### Exercise directions
Count every line in the entries that holds the word "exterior". The reply is that count alone.

### Material provided
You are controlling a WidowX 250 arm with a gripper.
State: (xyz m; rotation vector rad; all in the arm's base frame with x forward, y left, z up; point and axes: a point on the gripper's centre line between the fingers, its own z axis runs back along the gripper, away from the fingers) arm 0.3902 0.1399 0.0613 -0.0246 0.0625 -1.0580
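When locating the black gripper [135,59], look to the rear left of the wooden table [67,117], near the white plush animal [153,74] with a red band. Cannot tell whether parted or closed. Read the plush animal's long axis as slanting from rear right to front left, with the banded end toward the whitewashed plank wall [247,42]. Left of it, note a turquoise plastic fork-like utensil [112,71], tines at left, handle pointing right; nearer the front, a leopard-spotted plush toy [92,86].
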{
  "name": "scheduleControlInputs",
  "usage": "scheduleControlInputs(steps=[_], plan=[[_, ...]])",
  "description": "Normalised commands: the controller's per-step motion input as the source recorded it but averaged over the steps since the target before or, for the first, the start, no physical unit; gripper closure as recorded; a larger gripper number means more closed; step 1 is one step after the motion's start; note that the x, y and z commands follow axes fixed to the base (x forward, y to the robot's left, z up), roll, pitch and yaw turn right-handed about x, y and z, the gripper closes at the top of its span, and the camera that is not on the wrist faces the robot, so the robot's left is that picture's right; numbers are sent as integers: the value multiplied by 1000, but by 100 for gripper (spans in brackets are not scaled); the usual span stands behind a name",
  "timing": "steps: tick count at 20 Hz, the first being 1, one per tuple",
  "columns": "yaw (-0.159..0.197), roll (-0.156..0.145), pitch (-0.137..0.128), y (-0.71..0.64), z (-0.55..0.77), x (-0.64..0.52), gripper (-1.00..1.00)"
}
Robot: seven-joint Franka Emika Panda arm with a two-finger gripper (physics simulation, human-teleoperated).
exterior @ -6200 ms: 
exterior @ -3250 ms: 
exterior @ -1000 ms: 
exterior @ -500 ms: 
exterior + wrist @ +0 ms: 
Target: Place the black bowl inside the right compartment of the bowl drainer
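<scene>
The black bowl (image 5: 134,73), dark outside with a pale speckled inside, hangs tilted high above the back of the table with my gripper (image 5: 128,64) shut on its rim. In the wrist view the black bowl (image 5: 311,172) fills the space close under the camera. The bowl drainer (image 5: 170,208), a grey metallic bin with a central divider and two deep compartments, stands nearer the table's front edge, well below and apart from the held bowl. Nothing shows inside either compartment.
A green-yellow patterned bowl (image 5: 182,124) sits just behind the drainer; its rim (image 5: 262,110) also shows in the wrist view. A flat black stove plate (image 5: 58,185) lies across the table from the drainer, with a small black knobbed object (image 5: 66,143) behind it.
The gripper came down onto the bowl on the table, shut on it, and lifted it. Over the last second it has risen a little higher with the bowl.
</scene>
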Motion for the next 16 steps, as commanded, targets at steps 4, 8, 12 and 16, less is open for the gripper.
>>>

### Written response
5